Portal for

    Cooperation between universities

    PhD topics can easily expand to other locations or disciplines. A partnership between educational institutions can bring your research to a new level.

    What is a joint PhD?

    A joint PhD, known as ‘gezamenlijk doctoraat’ in Dutch and ‘cotutelle de th├Ęse’ in French, stands for a doctoral thesis which is researched, written and defended under the joint responsibility of two partner institutions.

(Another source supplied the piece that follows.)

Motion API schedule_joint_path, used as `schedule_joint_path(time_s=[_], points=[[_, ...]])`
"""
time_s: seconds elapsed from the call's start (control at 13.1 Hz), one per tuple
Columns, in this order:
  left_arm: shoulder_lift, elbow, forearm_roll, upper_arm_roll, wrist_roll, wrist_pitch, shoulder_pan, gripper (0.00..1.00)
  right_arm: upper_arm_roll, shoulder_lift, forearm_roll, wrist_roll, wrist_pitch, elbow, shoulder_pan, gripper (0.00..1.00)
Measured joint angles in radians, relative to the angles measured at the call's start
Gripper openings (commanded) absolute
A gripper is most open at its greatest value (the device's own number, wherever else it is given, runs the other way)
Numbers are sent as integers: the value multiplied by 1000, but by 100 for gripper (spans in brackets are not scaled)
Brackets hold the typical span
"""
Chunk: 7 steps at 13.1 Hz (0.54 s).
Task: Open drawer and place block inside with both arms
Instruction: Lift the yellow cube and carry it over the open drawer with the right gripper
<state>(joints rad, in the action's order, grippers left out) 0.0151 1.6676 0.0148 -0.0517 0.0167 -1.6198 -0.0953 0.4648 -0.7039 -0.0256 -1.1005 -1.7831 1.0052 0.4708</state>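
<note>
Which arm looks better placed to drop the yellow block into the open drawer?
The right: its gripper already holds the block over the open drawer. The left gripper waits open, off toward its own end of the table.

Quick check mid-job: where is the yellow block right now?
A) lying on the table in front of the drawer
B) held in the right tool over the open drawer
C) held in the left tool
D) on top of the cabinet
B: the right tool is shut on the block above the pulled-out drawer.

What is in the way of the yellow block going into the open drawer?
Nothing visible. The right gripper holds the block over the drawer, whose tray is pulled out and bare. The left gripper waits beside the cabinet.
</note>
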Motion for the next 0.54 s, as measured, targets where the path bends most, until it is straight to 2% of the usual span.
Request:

In concrete terms, this means that the Vrije Universiteit Brussel cooperates with another domestic or foreign institution either within or outside Europe.

    The terms of cooperation are stated for each PhD candidate individually in a contract signed by the rectors of the two institutions,  PhD candidate and the co-supervisors.

    Why do a joint PhD?

    A joint PhD stimulates and formalises cooperation between research institutions either on a national or an international level, leading to a greater exchange of knowledge. As a result, the PhD candidate will be in a better position to benefit from a more diverse expertise in the course of his or her research project.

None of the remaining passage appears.